● **TASK PROMPT**
Whatever appears in the data below, copy it exactly.
+--
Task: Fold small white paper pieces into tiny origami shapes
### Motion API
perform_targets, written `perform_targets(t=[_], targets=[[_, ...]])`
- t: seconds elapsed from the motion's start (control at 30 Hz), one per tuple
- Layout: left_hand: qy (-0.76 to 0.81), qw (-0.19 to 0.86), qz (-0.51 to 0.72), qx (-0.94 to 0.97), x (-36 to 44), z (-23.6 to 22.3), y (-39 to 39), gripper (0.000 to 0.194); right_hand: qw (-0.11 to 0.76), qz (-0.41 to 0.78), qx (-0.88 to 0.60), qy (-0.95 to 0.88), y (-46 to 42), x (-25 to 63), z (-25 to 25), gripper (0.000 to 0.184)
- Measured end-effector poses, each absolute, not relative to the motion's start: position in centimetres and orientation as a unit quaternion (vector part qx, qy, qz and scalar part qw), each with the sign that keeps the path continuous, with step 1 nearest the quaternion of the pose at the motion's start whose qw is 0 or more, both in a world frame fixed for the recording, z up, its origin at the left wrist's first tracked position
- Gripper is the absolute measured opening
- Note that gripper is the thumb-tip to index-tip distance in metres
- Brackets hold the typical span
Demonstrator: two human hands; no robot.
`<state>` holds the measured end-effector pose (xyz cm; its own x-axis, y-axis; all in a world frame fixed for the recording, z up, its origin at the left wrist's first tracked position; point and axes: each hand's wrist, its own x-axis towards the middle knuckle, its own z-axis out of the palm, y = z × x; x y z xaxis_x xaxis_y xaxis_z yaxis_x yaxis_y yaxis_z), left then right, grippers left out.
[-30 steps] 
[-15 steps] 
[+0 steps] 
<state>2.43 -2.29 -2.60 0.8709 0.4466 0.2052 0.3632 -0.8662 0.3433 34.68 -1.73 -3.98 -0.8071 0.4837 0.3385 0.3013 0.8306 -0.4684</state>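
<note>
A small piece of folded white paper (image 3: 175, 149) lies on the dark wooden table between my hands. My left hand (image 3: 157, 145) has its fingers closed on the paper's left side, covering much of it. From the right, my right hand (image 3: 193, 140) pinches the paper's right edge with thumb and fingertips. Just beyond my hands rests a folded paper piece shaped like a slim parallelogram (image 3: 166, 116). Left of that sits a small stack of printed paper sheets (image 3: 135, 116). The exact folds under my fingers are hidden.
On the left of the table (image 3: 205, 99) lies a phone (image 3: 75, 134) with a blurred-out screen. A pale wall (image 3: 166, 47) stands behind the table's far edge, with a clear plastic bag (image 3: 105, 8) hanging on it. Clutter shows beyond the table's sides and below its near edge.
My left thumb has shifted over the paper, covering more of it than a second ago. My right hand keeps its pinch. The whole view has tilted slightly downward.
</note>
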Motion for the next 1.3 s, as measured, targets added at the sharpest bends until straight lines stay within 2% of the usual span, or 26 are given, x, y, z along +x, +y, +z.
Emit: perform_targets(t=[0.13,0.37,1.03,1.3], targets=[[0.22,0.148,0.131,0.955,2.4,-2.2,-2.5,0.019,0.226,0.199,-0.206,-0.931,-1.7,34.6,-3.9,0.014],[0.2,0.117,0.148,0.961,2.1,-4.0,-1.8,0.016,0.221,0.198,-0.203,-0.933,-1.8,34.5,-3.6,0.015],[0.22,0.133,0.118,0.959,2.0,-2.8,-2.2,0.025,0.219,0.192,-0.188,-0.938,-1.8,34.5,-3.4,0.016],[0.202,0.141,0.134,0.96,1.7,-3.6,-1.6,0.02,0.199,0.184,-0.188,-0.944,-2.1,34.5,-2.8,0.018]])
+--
● **OUTPUT OF THE EXERCISE**
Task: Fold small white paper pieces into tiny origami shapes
### Motion API
perform_targets, written `perform_targets(t=[_], targets=[[_, ...]])`
- t: seconds elapsed from the motion's start (control at 30 Hz), one per tuple
- Layout: left_hand: qy (-0.76 to 0.81), qw (-0.19 to 0.86), qz (-0.51 to 0.72), qx (-0.94 to 0.97), x (-36 to 44), z (-23.6 to 22.3), y (-39 to 39), gripper (0.000 to 0.194); right_hand: qw (-0.11 to 0.76), qz (-0.41 to 0.78), qx (-0.88 to 0.60), qy (-0.95 to 0.88), y (-46 to 42), x (-25 to 63), z (-25 to 25), gripper (0.000 to 0.184)
- Measured end-effector poses, each absolute, not relative to the motion's start: position in centimetres and orientation as a unit quaternion (vector part qx, qy, qz and scalar part qw), each with the sign that keeps the path continuous, with step 1 nearest the quaternion of the pose at the motion's start whose qw is 0 or more, both in a world frame fixed for the recording, z up, its origin at the left wrist's first tracked position
- Gripper is the absolute measured opening
- Note that gripper is the thumb-tip to index-tip distance in metres
- Brackets hold the typical span
Demonstrator: two human hands; no robot.
`<state>` holds the measured end-effector pose (xyz cm; its own x-axis, y-axis; all in a world frame fixed for the recording, z up, its origin at the left wrist's first tracked position; point and axes: each hand's wrist, its own x-axis towards the middle knuckle, its own z-axis out of the palm, y = z × x; x y z xaxis_x xaxis_y xaxis_z yaxis_x yaxis_y yaxis_z), left then right, grippers left out.
[-30 steps] 
[-15 steps] 
[+0 steps] 
<state>2.43 -2.29 -2.60 0.8709 0.4466 0.2052 0.3632 -0.8662 0.3433 34.68 -1.73 -3.98 -0.8071 0.4837 0.3385 0.3013 0.8306 -0.4684</state>
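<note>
A small piece of folded white paper (image 3: 175, 149) lies on the dark wooden table between my hands. My left hand (image 3: 157, 145) has its fingers closed on the paper's left side, covering much of it. From the right, my right hand (image 3: 193, 140) pinches the paper's right edge with thumb and fingertips. Just beyond my hands rests a folded paper piece shaped like a slim parallelogram (image 3: 166, 116). Left of that sits a small stack of printed paper sheets (image 3: 135, 116). The exact folds under my fingers are hidden.
On the left of the table (image 3: 205, 99) lies a phone (image 3: 75, 134) with a blurred-out screen. A pale wall (image 3: 166, 47) stands behind the table's far edge, with a clear plastic bag (image 3: 105, 8) hanging on it. Clutter shows beyond the table's sides and below its near edge.
My left thumb has shifted over the paper, covering more of it than a second ago. My right hand keeps its pinch. The whole view has tilted slightly downward.
</note>
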Motion for the next 1.3 s, as measured, targets added at the sharpest bends until straight lines stay within 2% of the usual span, or 26 are given, x, y, z along +x, +y, +z.
Emit: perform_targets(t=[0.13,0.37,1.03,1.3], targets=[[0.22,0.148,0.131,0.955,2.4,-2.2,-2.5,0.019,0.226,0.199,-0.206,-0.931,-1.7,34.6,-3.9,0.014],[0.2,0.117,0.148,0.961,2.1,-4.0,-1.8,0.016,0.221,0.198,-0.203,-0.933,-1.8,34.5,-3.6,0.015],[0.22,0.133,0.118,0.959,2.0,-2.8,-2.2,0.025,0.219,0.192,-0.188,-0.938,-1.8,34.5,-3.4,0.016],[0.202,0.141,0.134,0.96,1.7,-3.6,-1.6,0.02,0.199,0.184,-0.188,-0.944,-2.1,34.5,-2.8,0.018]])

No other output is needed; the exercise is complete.